WGU D489 TASK 1 | CYBERSECURITY
MANAGEMENT | EXAM QUESTIONS &
CORRECT ANSWERS
1.
A company is implementing a new security policy that requires multi-factor
authentication (MFA) for all remote access. Which of the following best describes
the primary benefit of MFA?
A. It eliminates the need for passwords.
B. It reduces the risk of credential theft and unauthorized access.
C. It simplifies user access management.
D. It removes the need for logging and auditing.
Answer: B
Rationale: MFA requires multiple authentication factors, making it much harder
for attackers to compromise accounts even if passwords are stolen.
2.
A security manager is reviewing access control policies and wants to ensure that
users only have access to what they need to perform their jobs. Which principle is
being applied?
A. Least Privilege
B. Separation of Duties
C. Need to Know
D. Role-Based Access Control
Answer: A
Rationale: Least privilege limits user access to only what is necessary for their
role, reducing risk.
,3.
A company’s SOC has detected unusual outbound traffic from a workstation to an
unknown IP address. The security analyst suspects malware. What should be the
FIRST action?
A. Notify the CEO.
B. Disconnect the workstation from the network.

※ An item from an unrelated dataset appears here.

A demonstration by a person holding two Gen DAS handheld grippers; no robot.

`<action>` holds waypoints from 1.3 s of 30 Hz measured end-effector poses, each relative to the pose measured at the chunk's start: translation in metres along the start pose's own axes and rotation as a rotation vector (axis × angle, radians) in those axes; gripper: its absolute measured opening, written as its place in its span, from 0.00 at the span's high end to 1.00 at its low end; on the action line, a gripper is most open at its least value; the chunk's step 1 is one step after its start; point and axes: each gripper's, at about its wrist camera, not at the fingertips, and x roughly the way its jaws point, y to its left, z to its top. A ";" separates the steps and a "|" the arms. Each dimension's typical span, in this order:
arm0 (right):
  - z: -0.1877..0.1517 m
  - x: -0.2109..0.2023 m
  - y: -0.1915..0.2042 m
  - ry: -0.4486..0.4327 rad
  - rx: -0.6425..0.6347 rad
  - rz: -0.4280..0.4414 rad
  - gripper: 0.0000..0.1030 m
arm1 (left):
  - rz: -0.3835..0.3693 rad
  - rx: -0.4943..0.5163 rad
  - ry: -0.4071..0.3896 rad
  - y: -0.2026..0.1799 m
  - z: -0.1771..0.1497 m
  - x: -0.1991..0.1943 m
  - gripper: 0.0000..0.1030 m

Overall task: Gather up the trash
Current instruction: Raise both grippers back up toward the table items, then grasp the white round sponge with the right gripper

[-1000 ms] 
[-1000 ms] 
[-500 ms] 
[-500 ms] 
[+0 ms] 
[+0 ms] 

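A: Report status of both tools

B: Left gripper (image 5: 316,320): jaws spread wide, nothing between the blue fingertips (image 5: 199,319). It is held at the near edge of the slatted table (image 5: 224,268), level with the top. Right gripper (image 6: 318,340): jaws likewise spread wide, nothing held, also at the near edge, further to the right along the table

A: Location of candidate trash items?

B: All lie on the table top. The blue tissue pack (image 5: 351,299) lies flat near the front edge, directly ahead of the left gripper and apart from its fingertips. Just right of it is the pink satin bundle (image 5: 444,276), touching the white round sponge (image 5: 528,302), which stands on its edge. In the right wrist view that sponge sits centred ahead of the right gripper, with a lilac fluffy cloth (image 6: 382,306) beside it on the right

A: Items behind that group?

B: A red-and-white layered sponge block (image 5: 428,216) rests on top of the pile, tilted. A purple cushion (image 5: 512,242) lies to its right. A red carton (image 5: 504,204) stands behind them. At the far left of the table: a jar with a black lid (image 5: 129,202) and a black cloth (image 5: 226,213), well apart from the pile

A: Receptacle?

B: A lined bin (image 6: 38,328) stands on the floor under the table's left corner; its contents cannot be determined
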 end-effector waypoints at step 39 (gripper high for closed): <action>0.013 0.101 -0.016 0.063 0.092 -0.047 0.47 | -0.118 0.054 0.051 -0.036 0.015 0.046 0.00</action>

C. Reboot the workstation.
D. Update antivirus definitions.
Answer: B
Rationale: Disconnecting the system prevents further data exfiltration and limits
spread while preserving evidence.
4.
During a risk assessment, an analyst identifies that the company has a single point
of failure in its data center power supply. This is an example of what type of risk?
A. Strategic Risk
B. Operational Risk
C. Compliance Risk
D. Financial Risk
Answer: B
Rationale: Operational risk includes disruptions in systems or processes that affect
business continuity.
5.
A company is developing its incident response plan. Which of the following is the
most important reason for including a communication plan?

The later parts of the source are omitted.